I am using an Excel worksheet as my "database." No headers so [F1] is assigned to column one by default. I filled the entire column, all 1,048,576 cells with RANDBETWEEN(1,20). I then hard set these values by copy/pasting as value.

It is very slow. Much slower than using Excel functions would be to generate same data. I realize that I could use 1,048,576 as a constant denominator but I wanted to practice with SQL query language, and keep model more dynamic.

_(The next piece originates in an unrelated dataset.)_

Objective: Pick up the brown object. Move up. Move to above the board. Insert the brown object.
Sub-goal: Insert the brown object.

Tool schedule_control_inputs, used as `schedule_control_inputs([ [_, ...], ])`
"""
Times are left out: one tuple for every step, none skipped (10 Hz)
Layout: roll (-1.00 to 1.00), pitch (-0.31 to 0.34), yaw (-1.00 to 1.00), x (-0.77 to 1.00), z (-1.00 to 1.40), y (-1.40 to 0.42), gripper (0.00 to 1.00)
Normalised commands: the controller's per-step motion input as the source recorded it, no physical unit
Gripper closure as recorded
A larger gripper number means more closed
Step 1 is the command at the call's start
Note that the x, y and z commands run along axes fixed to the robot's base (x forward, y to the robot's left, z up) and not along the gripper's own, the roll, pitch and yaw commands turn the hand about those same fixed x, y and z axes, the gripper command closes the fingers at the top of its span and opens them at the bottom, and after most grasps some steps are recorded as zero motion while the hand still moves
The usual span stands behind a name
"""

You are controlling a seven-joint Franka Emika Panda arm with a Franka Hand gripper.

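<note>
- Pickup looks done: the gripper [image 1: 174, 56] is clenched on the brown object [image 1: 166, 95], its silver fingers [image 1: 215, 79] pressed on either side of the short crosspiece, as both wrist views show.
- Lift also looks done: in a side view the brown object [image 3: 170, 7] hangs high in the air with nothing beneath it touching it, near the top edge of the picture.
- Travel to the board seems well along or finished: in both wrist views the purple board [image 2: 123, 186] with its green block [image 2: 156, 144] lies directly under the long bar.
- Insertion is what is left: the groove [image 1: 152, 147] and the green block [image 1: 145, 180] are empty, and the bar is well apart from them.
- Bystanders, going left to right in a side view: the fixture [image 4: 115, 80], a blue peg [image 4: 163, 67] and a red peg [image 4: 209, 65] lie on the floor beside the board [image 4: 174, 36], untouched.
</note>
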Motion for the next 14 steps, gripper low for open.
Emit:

EDIT: it should not say % in results not many times. I am getting the % of times each var occurred in my data set. I am basically seeing what the distribution is of randbetween(1-20) outputs are over X calls. In this instance x is 1,048,576.

My SQL Query

"SELECT Round(SUM(IIF([F1]=" & searchKey & ",1,0))*100.0/SUM(IIF([F1]<> Null,1,0)),10) From [Sheet1$];"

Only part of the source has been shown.